Они развозили зерно, скот и великое множество экземпляров Библии не только на английском, но и на местных языках. Миссионеры приспосабливали тексты Священного Писания к образу жизни туземцев и даже к особенностям сурового климата. Они придумали для страдающих от зимних холодов рыбаков необычный ад, где грешников сжигают не на вечном огне, а мучают жесточайшим морозом — на шкале Фаренгейта[37] для него даже не нашлось отметки.
Карроли уже подтаскивал к боту довольно потрепанного ягуара, и Кау-джер занес было ногу, чтобы взобраться на шаланду, готовую к отплытию. В этот момент он обернулся, и его взгляд остановился на опушке леса. После некоторого колебания Кау-джер опустил ногу и остался на берегу.
Туземцы приняли миссионеров с той же сердечностью и радостью, с какой встречали Кау-джера.

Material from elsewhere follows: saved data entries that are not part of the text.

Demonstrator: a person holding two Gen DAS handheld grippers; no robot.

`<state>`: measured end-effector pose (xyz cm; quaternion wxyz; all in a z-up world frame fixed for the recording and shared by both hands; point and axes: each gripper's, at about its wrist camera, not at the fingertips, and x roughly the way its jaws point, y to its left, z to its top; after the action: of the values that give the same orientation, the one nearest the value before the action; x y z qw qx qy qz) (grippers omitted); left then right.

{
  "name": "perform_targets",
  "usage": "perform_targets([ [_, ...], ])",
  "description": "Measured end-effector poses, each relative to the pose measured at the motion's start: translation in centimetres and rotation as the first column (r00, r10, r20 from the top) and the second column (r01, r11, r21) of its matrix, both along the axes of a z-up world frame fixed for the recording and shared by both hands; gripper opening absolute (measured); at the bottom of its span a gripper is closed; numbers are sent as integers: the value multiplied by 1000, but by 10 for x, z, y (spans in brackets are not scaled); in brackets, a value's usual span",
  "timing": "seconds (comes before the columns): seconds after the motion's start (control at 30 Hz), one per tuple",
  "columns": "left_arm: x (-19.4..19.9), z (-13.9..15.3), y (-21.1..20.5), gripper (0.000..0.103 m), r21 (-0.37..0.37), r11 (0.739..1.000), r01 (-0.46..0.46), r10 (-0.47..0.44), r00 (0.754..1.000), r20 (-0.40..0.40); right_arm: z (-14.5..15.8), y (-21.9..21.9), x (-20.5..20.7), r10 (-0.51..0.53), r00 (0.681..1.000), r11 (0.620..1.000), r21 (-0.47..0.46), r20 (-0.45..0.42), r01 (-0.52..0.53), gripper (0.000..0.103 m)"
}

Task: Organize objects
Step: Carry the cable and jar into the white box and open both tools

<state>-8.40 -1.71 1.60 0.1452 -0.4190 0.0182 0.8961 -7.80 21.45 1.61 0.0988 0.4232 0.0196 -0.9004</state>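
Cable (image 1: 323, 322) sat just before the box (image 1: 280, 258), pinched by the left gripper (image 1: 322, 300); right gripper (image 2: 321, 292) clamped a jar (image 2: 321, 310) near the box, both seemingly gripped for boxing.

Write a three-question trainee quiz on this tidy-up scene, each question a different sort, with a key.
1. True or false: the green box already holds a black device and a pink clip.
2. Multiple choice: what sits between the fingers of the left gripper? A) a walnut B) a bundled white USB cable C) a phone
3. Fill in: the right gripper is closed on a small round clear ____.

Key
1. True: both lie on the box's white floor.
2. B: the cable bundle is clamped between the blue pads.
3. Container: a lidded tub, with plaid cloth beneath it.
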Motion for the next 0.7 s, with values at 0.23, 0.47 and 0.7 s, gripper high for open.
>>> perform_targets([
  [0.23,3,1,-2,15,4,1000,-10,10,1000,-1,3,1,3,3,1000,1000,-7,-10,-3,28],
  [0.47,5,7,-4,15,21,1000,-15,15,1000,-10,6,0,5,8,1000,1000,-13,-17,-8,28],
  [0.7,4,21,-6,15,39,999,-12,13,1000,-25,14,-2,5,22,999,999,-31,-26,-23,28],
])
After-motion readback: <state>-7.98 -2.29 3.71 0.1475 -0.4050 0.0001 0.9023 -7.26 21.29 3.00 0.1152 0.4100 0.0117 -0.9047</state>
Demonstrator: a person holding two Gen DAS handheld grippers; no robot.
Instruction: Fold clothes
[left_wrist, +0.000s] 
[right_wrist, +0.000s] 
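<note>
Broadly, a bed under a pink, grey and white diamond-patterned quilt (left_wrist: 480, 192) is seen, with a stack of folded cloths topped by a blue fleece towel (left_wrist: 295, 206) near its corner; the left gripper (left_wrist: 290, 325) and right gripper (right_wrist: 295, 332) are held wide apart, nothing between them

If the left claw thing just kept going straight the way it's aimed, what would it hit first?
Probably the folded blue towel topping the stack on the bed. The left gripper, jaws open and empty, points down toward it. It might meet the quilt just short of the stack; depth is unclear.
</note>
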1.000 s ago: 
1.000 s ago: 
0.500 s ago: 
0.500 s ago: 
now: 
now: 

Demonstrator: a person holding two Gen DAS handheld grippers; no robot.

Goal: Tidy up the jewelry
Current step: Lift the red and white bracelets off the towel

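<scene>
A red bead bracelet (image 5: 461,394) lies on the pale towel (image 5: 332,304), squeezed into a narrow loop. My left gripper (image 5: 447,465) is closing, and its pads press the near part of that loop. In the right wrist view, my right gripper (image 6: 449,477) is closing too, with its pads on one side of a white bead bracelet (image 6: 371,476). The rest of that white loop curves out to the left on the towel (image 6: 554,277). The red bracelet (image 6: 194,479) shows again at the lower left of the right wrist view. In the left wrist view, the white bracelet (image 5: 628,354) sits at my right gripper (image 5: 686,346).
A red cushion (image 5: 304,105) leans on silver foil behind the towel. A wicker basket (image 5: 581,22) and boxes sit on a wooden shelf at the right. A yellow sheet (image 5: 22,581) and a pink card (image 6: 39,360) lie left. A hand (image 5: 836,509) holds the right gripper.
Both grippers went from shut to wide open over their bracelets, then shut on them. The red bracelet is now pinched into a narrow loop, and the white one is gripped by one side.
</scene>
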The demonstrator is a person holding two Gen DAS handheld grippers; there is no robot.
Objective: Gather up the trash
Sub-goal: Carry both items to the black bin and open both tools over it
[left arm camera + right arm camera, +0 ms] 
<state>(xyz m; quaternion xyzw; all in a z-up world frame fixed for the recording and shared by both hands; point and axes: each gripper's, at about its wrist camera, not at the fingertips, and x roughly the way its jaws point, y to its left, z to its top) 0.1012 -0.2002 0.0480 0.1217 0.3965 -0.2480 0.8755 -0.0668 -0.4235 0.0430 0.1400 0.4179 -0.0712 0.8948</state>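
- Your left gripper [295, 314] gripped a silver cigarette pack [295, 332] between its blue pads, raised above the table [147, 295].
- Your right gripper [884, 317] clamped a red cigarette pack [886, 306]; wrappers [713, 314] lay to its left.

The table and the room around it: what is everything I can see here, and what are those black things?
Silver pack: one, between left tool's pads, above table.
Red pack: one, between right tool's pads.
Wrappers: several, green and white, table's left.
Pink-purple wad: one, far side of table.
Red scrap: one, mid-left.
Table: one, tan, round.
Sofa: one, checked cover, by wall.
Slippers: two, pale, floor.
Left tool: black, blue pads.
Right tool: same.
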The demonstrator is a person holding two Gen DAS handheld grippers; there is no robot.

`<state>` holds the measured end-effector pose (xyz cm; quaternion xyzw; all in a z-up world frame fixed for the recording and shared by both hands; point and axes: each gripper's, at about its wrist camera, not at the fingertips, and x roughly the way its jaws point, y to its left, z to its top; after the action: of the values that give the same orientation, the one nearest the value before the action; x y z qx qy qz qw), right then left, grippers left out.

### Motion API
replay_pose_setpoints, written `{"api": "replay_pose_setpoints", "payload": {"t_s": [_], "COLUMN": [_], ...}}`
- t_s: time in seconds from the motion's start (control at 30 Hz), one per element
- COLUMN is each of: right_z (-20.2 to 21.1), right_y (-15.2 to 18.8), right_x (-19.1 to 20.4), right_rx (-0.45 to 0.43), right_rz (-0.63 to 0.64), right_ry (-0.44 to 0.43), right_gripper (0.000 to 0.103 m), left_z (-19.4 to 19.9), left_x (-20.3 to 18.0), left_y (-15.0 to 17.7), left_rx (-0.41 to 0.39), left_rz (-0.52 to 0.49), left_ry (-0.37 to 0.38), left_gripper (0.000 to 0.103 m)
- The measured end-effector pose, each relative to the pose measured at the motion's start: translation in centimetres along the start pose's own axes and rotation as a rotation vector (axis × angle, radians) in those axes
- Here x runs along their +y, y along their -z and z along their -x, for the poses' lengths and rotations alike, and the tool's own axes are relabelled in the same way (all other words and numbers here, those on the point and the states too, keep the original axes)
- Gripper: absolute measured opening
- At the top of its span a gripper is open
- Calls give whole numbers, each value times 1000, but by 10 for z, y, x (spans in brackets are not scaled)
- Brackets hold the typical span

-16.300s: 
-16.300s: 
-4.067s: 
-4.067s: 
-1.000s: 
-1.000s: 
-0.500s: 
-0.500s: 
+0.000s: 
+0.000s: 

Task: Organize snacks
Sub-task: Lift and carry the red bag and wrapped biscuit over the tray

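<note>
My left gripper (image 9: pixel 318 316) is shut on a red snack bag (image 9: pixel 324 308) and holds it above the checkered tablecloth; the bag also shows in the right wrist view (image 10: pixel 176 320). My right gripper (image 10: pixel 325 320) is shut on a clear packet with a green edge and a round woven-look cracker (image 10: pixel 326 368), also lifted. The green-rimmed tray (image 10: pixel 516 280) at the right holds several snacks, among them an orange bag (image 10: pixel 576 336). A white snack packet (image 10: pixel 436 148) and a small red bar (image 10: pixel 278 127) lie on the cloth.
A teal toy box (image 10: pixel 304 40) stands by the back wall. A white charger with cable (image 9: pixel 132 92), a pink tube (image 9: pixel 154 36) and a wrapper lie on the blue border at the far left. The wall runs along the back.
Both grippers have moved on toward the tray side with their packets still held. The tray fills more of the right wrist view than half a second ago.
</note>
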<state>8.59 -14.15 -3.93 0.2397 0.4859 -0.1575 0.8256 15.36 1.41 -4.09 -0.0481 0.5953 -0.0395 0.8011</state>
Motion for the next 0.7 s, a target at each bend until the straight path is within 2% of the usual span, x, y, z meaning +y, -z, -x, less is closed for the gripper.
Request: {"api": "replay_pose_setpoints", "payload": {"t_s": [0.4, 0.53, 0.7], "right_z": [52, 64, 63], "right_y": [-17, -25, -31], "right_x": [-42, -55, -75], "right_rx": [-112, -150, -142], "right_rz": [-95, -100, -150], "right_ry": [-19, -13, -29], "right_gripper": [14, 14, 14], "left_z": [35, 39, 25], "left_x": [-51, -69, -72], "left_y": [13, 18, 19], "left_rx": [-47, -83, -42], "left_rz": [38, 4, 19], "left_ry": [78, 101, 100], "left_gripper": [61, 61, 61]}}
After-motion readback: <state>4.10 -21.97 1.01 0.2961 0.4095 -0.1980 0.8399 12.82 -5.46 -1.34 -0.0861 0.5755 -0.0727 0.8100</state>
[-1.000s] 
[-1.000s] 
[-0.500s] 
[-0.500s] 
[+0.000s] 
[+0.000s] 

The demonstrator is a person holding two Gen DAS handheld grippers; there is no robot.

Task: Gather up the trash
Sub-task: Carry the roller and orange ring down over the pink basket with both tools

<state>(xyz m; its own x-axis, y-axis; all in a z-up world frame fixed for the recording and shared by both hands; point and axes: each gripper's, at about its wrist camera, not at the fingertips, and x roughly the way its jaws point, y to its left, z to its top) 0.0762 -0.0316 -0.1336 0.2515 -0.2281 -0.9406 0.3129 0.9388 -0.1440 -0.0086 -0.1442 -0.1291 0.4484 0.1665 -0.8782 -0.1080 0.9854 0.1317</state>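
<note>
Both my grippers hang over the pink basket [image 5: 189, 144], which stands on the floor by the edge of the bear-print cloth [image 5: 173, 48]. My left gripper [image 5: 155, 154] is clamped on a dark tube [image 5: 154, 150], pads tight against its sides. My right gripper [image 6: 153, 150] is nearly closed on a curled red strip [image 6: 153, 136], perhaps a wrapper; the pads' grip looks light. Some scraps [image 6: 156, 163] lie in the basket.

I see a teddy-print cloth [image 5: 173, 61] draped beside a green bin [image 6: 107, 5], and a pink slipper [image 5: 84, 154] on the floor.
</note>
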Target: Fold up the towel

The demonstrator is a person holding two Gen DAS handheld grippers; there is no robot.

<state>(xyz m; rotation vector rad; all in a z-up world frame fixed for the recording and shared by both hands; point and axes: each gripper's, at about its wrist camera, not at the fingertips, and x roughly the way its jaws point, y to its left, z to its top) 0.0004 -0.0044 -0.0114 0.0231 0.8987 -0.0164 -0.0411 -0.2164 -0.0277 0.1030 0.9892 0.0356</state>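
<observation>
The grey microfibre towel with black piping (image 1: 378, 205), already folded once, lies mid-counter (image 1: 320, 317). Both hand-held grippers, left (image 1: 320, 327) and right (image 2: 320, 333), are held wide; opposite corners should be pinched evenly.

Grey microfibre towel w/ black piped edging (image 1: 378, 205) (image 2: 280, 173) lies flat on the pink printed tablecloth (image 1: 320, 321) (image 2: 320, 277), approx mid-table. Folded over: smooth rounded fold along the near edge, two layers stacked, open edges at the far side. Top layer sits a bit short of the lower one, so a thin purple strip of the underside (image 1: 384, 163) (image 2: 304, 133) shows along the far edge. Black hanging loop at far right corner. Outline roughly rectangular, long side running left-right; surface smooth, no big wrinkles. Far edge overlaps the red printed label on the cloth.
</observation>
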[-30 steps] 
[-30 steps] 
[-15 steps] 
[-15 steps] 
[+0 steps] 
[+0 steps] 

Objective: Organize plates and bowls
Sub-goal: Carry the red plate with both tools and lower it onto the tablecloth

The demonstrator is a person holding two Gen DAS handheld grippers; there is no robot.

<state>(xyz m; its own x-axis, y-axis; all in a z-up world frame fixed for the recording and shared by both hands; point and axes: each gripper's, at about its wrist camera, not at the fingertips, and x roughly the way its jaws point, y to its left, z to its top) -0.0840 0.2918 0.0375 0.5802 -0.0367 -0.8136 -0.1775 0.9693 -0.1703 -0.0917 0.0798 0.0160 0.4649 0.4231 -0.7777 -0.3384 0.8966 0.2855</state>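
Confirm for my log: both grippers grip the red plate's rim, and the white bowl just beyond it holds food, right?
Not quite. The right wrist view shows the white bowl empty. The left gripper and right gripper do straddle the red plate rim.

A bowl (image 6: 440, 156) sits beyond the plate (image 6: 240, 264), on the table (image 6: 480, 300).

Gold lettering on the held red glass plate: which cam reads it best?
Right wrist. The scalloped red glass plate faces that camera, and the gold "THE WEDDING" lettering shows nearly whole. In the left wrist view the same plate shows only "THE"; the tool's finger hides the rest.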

Отец Атанас и отец Северин не раз посещали как стойбище валла, так и другие поселения, разбросанные на огромной территории. Каждый год евангелические дела вели их от одного племени к другому — к индейцам, проживавшим и во внутренних районах, и на побережье пролива, и на соседних островах. У этих святых отцов французская кровь смешалась с саксонской, и в борьбе за паству они отважно противостояли протестантским проповедникам.
Оба миссионера не раз встречались с Кау-джером. Они делали для душ туземцев то же, что он делал для тел, и, хотя святые отцы и Кау-джер выполняли свою работу с одинаковым усердием и одинаковым милосердием, миссионеры напрасно пытались раскрыть инкогнито этого таинственного персонажа. Когда они приблизились к лежавшему на песке телу индейца, Кау-джер не выразил ни малейшего желания вступить с ними в разговор. Он, со своим вольнодумством, с презрением к любому религиозному обряду, не мог благосклонно отнестись к вмешательству миссионеров.
Между тем священнослужители подошли к двум женщинам, еще стоявшим на коленях перед усопшим. Старший из них — отец Атанас — наклонился над телом, и ему в нескольких словах поведали о том, скольких усилий стоило Кау-джеру доставить тело индейца в стойбище. «Надо бы поблагодарить его», — подумал миссионер.